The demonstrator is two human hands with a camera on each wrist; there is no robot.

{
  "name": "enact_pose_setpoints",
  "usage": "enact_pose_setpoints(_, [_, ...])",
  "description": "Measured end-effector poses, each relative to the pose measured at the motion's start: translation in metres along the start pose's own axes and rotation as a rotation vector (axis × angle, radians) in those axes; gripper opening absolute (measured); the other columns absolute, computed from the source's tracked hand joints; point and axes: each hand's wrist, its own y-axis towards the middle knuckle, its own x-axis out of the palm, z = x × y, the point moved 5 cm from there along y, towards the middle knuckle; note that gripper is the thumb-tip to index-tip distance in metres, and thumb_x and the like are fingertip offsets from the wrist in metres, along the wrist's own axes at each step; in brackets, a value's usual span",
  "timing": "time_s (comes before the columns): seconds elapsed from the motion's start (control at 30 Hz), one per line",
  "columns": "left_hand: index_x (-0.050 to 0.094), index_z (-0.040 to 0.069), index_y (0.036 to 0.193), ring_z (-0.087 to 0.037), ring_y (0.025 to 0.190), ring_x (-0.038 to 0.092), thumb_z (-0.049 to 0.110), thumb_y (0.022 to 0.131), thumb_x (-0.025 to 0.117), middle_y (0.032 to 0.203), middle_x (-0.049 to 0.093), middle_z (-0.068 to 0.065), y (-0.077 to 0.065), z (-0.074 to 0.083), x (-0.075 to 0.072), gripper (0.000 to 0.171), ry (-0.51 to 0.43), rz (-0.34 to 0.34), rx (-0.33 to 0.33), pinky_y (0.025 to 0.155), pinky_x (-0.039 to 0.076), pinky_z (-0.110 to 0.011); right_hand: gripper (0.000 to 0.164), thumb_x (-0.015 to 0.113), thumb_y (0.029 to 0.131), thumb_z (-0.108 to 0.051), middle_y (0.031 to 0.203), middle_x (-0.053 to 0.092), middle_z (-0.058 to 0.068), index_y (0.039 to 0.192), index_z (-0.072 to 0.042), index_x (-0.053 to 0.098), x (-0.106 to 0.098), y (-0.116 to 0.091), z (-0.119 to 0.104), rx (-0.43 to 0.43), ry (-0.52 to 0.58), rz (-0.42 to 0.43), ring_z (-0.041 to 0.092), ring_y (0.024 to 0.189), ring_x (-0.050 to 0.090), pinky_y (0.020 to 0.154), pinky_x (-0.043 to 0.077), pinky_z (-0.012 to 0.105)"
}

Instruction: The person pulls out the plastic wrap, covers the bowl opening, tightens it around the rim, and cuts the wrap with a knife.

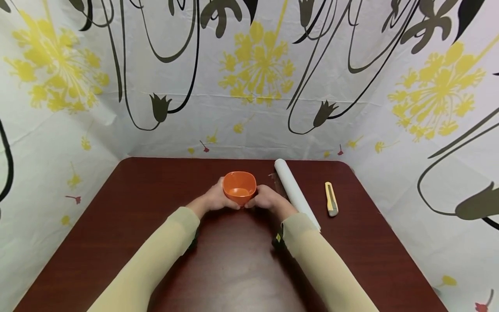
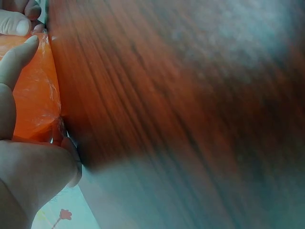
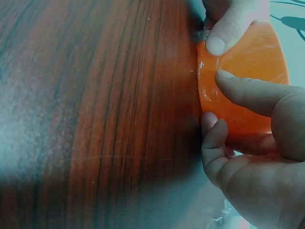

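Observation:
An orange bowl (image 1: 239,184) is held upright between both hands near the far side of the table, its opening showing in the head view. My left hand (image 1: 215,197) grips its left side and my right hand (image 1: 267,199) its right side, the thumbs coming together at the near wall. Thin clear plastic film (image 2: 47,93) clings to the outside of the bowl, wrinkled and shiny in both wrist views. In the right wrist view, the right thumb (image 3: 248,90) presses on the film-covered wall while the fingers (image 3: 217,145) curl under at the base.
A long white roll (image 1: 296,190) lies slanted just right of the right hand, with a bit of clear film by its left side. Farther right is a yellow utility knife (image 1: 331,199). Patterned cloth (image 1: 249,130) surrounds the dark red wooden table (image 1: 163,177).

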Motion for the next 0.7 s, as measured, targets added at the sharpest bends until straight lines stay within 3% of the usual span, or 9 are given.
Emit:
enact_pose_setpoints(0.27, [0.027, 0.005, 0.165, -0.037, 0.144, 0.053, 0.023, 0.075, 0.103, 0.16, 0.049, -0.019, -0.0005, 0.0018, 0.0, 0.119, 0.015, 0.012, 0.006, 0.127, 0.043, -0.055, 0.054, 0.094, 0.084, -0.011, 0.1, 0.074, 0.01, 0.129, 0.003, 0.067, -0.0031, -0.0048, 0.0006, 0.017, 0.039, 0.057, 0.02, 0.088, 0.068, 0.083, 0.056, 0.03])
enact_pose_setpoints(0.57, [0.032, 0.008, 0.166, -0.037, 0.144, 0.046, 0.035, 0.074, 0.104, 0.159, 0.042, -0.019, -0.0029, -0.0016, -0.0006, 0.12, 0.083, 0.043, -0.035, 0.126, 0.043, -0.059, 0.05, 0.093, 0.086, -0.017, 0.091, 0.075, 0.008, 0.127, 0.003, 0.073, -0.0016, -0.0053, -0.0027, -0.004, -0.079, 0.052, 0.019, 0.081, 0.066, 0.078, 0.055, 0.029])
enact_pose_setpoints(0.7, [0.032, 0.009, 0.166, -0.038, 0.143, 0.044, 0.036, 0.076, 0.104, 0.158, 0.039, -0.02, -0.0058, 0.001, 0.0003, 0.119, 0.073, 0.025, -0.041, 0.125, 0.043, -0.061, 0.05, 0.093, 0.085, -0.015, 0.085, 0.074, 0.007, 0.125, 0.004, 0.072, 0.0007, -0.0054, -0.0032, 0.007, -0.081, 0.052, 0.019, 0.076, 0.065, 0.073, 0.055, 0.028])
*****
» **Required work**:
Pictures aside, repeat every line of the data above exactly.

» **Exercise solution**:
The demonstrator is two human hands with a camera on each wrist; there is no robot.

{
  "name": "enact_pose_setpoints",
  "usage": "enact_pose_setpoints(_, [_, ...])",
  "description": "Measured end-effector poses, each relative to the pose measured at the motion's start: translation in metres along the start pose's own axes and rotation as a rotation vector (axis × angle, radians) in those axes; gripper opening absolute (measured); the other columns absolute, computed from the source's tracked hand joints; point and axes: each hand's wrist, its own y-axis towards the middle knuckle, its own x-axis out of the palm, z = x × y, the point moved 5 cm from there along y, towards the middle knuckle; note that gripper is the thumb-tip to index-tip distance in metres, and thumb_x and the like are fingertip offsets from the wrist in metres, along the wrist's own axes at each step; in brackets, a value's usual span",
  "timing": "time_s (comes before the columns): seconds elapsed from the motion's start (control at 30 Hz), one per line",
  "columns": "left_hand: index_x (-0.050 to 0.094), index_z (-0.040 to 0.069), index_y (0.036 to 0.193), ring_z (-0.087 to 0.037), ring_y (0.025 to 0.190), ring_x (-0.038 to 0.092), thumb_z (-0.049 to 0.110), thumb_y (0.022 to 0.131), thumb_x (-0.025 to 0.117), middle_y (0.032 to 0.203), middle_x (-0.049 to 0.093), middle_z (-0.068 to 0.065), y (-0.077 to 0.065), z (-0.074 to 0.083), x (-0.075 to 0.072), gripper (0.000 to 0.171), ry (-0.51 to 0.43), rz (-0.34 to 0.34), rx (-0.33 to 0.33), pinky_y (0.025 to 0.155), pinky_x (-0.039 to 0.076), pinky_z (-0.110 to 0.011); right_hand: gripper (0.000 to 0.164), thumb_x (-0.015 to 0.113), thumb_y (0.029 to 0.131), thumb_z (-0.108 to 0.051), middle_y (0.031 to 0.203), middle_x (-0.053 to 0.092), middle_z (-0.058 to 0.068), index_y (0.039 to 0.192), index_z (-0.072 to 0.042), index_x (-0.053 to 0.098), x (-0.106 to 0.098), y (-0.116 to 0.091), z (-0.119 to 0.104), rx (-0.43 to 0.43), ry (-0.52 to 0.58), rz (-0.42 to 0.43), ring_z (-0.041 to 0.092), ring_y (0.024 to 0.189), ring_x (-0.050 to 0.090), pinky_y (0.020 to 0.154), pinky_x (-0.043 to 0.077), pinky_z (-0.012 to 0.105)"
}

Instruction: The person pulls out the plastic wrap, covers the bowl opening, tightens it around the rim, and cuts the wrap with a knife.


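Observation:
An orange bowl (image 1: 239,184) is held upright between both hands near the far side of the table, its opening showing in the head view. My left hand (image 1: 215,197) grips its left side and my right hand (image 1: 267,199) its right side, the thumbs coming together at the near wall. Thin clear plastic film (image 2: 47,93) clings to the outside of the bowl, wrinkled and shiny in both wrist views. In the right wrist view, the right thumb (image 3: 248,90) presses on the film-covered wall while the fingers (image 3: 217,145) curl under at the base.
A long white roll (image 1: 296,190) lies slanted just right of the right hand, with a bit of clear film by its left side. Farther right is a yellow utility knife (image 1: 331,199). Patterned cloth (image 1: 249,130) surrounds the dark red wooden table (image 1: 163,177).
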
Motion for the next 0.7 s, as measured, targets added at the sharpest bends until straight lines stay within 3% of the usual span, or 9 are given.
Emit:
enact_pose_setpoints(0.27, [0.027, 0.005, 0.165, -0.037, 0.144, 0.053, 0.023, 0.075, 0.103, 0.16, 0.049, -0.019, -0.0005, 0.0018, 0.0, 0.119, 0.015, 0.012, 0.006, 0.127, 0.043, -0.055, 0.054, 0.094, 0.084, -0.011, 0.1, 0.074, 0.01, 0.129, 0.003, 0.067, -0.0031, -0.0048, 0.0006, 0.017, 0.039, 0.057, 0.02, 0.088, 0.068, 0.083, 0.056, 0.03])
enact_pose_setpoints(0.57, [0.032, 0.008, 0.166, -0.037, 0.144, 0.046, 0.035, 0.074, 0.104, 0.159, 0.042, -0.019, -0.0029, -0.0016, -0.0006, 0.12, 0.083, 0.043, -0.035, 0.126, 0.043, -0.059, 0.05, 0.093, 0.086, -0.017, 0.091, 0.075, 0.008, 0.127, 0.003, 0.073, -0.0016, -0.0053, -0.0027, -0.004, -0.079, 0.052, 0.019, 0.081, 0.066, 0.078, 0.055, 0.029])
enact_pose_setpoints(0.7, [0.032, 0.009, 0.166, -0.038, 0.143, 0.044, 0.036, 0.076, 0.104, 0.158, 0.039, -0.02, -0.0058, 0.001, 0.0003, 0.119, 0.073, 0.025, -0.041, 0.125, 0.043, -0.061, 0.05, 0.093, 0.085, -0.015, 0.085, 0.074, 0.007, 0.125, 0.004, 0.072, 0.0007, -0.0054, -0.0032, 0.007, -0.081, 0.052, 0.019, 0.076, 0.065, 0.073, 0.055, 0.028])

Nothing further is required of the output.